Requirement — Restate word for word the entries below, starting at the line with "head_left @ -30" and ending at the line with "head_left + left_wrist". Keep both end lines and omit the pictures.

Exercise input —
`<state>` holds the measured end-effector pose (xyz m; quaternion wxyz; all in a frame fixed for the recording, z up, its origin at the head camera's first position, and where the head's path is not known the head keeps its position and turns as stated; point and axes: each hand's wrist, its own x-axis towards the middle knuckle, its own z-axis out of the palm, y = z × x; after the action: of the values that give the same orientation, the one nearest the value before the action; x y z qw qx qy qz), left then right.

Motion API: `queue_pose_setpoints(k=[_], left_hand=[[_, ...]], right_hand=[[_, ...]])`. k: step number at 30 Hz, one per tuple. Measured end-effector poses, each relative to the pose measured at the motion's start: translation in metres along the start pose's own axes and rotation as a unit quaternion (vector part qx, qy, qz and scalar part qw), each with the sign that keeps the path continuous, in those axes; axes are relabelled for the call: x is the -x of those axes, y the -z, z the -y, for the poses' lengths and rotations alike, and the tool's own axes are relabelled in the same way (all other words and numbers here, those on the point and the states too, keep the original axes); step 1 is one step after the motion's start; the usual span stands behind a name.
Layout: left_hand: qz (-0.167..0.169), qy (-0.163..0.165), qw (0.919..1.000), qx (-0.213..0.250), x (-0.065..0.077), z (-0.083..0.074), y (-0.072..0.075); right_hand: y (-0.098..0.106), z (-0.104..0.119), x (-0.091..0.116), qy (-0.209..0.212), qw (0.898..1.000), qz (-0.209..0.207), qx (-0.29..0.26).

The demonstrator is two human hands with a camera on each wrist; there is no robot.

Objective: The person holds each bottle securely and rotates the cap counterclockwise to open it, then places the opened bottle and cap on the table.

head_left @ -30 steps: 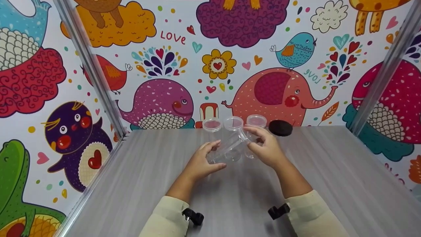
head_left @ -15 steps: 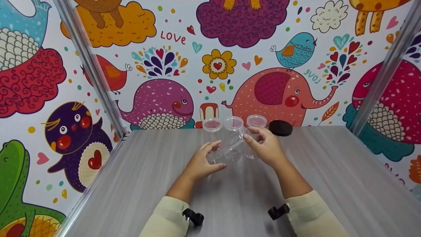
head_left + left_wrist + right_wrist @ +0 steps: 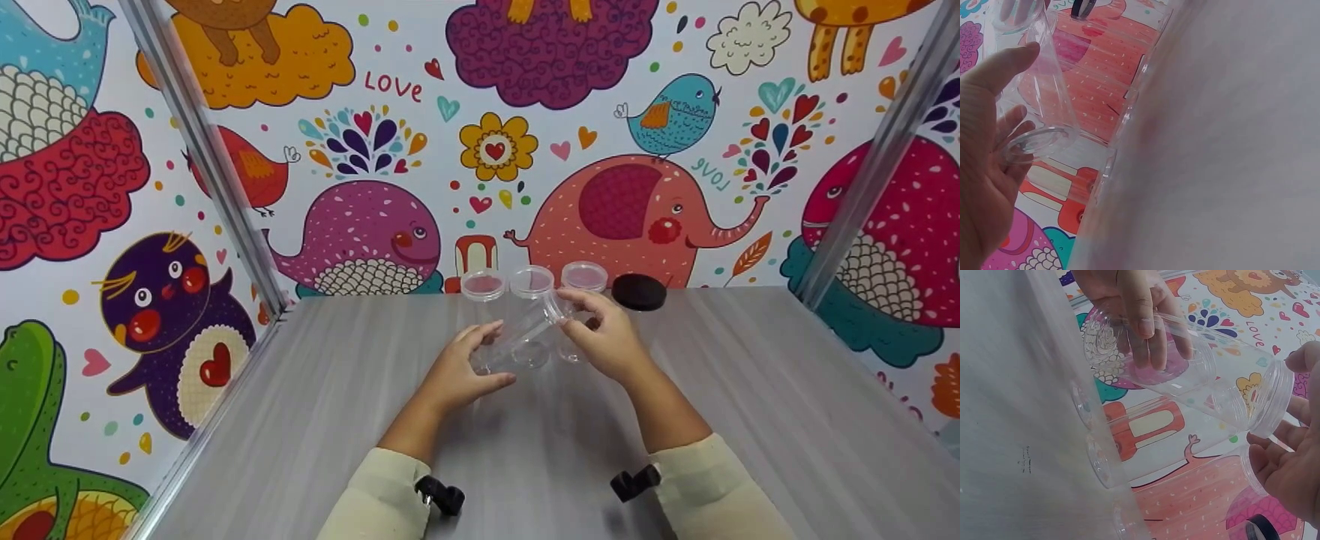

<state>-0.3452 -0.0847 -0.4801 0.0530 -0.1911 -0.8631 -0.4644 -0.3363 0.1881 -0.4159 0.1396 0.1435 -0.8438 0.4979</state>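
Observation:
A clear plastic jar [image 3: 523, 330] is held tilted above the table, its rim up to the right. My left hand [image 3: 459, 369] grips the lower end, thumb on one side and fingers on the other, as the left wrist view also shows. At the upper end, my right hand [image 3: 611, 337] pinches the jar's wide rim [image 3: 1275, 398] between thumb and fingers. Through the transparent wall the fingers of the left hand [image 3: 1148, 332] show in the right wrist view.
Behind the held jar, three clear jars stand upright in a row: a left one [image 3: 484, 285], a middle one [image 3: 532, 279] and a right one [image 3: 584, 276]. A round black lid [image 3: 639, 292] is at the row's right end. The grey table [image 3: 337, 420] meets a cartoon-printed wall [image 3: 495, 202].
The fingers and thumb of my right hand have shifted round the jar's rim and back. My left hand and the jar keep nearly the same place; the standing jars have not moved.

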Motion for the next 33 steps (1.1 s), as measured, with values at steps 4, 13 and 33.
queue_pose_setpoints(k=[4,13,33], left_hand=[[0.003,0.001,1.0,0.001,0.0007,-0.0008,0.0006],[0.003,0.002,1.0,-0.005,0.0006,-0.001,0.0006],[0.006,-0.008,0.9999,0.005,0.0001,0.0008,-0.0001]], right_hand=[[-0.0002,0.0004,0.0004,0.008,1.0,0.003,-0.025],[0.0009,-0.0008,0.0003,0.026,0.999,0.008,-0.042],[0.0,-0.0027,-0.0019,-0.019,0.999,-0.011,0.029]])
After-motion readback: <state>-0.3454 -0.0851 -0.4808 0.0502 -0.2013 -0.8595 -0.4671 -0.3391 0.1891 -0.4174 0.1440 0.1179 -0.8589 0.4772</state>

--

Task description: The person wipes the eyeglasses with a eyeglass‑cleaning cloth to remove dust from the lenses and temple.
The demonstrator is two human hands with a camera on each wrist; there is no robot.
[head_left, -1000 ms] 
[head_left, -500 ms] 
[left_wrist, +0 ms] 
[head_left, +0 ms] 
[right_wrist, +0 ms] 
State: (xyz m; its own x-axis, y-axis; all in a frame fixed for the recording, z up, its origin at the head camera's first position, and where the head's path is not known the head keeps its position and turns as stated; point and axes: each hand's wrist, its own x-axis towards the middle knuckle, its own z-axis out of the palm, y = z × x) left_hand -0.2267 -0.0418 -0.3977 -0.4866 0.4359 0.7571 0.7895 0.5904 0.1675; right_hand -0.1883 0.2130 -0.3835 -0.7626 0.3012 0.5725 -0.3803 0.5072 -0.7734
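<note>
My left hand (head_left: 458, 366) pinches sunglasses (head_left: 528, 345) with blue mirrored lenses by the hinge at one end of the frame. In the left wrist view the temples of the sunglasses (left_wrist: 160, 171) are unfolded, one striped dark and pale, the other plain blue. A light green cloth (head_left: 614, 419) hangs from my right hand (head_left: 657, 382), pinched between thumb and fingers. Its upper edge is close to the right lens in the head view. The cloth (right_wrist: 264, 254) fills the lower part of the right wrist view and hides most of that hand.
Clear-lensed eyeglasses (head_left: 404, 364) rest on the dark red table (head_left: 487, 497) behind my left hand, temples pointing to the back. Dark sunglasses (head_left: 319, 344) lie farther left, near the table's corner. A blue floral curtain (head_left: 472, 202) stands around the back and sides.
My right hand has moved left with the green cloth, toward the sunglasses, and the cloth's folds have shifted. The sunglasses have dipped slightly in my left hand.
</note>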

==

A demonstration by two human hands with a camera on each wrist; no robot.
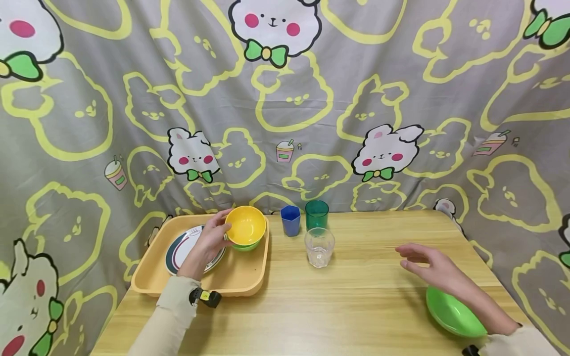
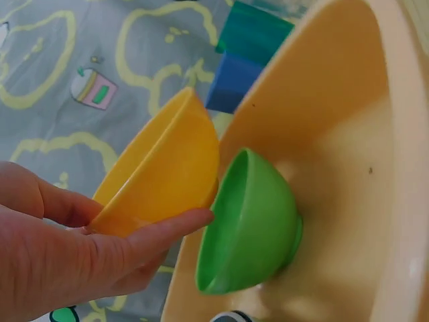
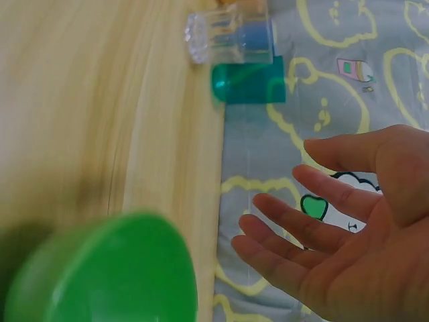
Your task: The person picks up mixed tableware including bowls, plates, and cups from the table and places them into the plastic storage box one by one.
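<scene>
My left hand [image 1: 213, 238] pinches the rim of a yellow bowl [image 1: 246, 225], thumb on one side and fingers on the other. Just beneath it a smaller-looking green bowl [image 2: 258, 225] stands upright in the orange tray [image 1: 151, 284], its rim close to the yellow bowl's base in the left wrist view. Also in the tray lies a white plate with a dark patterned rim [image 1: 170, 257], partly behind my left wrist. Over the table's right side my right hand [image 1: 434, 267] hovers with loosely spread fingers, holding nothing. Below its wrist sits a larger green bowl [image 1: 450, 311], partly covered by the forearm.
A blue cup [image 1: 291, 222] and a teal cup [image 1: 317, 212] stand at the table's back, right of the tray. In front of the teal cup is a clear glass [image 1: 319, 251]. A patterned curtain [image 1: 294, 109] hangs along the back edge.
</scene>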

Result below —
head_left @ -30 steps: 
head_left @ -15 steps: 
head_left + left_wrist + right_wrist @ +0 steps: 

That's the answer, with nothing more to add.